Размышляя о книге М. А. Шолохова “Поднятая целина”

“Все смешалось в доме Облонских” – так Лев Николаевич Толстой начинает свою “Анну Каренину”. Все смешалось нынче и в нашем доме, называемом Россией. Большинство населения волнует одно: как выжить, прокормить свою семью в жестких условиях рыночной экономики. И на все лады общество то ругает колхозную систему, из-за которой у нас до сих пор неразбериха с сельским хозяйством, то наоборот, добрым словом вспоминает ее, когда речь заходит о мытарствах нынешних фермеров-одиночек.

Вот почему, когда в классе зашла речь о “Поднятой целине” Михаила Шолохова, мало кто из ребят стал ее читать, дескать, вредная книжка, колхозы защищает, зачем она нам сейчас?

А я все-таки прочитал роман до конца и понял, что он по-своему современен. Посмотрите сами. Сразу же после приезда Семена Давыдова в Гремячий Лог секретарь местной партячейки Макар Нагульнов, “освещая положение, заговорил о гремяченском ТОЗе”. Мыто знаем, что товарищество по совместной обработке земли – одна из многочисленных форм кооперации на селе. В Гремячем Логе ТОЗ влачит жалкое существование: “В нем состоит восемнадцать дворов – одна горькая беднота”. А главная причина плохой работы ТОЗа – кадровая.

Шолохову, родившемуся и выросшему в тех местах, лучше других было известно, что три четверти донских казаков имели крепкие, зажиточные, да и просто богатые хозяйства.

Природная тяга к земле, к мужицкой добротной работе пересиливала даже в тех, кто в первые послереволюционные годы был на стороне красных, воевал, партизанил.

Нагульнов рассказывает Давыдову о Титке: “Этот Бородин… зубами, как кобель в падлу, вцепился в хозяйство, возвернувшись домой… И начал богатеть, несмотря на наши предупреждения”.

Неудивительно, что и Бородин, и тем более потомственные крепкие мужики вроде Островного не могли смириться с необходимостью вступать в колхоз, отдавать все нажитое.

Закономерным я считаю и сопротивление массовой коллективизации со стороны гремяченцев. Не располагая в те годы, видимо, информацией обо всей стране, Шолохов показал типичное явление для всех охваченных коллективизацией районов: “С легкой руки Якова Лукича каждую ночь стали резать в Гремячем скот… “Режьте, все одно заберут на мясозаготовку!”, – полез черный слушок. И резали. Ели невпроворот. Животами болели все, от мала до велика…” Это было пассивное сопротивление. Но народное недовольство выливалось и в стихийный бунт, вроде бабьего, возникшего из-за передачи зерна соседнему колхозу.

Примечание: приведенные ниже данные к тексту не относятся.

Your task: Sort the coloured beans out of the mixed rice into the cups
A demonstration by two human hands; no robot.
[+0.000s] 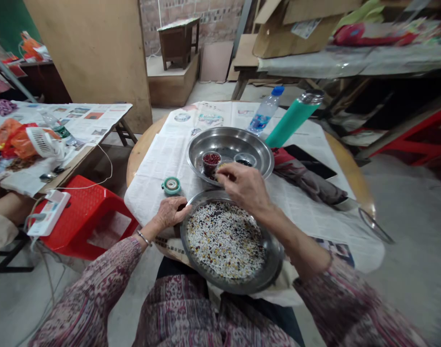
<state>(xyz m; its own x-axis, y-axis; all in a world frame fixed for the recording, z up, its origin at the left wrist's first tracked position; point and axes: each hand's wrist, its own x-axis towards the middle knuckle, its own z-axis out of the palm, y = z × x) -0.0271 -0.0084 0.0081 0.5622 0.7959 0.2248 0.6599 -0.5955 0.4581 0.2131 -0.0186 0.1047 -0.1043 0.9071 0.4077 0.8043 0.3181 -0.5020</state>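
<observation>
Newspaper-covered table point(170, 159); left hand point(172, 212) grips grain tray point(274, 267); right hand point(242, 185) pinched shut over small bowl point(220, 167).

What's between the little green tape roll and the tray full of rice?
In the head view, the left hand lies between the green tape roll and the rice tray, gripping the tray's rim; under it is newspaper.

- Plate of mixed grains point(226, 241) at the worktop's point(162, 159) near edge.
- Tray point(229, 144) behind it, holding small bowls point(211, 161), perhaps three.
- Tape roll point(171, 185) left of tray.
- Bottle point(265, 112) and flask point(293, 118) behind, right.
</observation>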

Конечно, колхозный строй побеждал. Побеждал, на мой взгляд, по двум причинам. Во-первых, благодаря фактической силе, которая была в руках власти. Даже Половцев реально это понимал и не боялся высказать одному из руководителей готовившегося восстания донских казаков, полковнику генерального штаба императорской армии Никольскому, правду: “Господин полковник, вы ставите передо мной общую задачу, никак ее не конкретизируя. Совхоз я возьму, но я полагал, что мы после этого пойдем подымать казаков, а вы меня посылаете ввязываться в бой с кадровым полком Красной армии. Не кажется ли вам, что это невыполнимая задача при моих возможностях и силах? А если даже один батальон на пути моего следования выйдет мне навстречу… вы же обрекаете меня на верную гибель?!”

Вторая причина – это люди партии. Их тогдашняя безграничная вера в свою правоту, беспощадность до крайности к тем, кого партия назвала врагами. Да, коллективизация по сути была настоящим террором, не случайно Нагульнов в припадке орал: “Жа-ле-е-ешь? Да я… тысячи станови зараз дедов, детишек, баб… Да скажи мне, что надо их в распыл… Для революции надо… Я их из пулемета… всех порешу!”

Сила победила силу. Убиты в перестрелке Семен Давыдов и Макар Нагульнов. Волею случая остается живым Андрей Разметнов, будет жить Варя Харламова. Будет тихонько беднеть большинство наших колхозов, пока не придет сегодняшний день и не начнем мы разбираться со всем, что наворочено в селе за годы безхозяйства. Вот только разберемся ли?

А “Поднятая целина” – полезная книга, подсказывает, чего не следует делать на селе.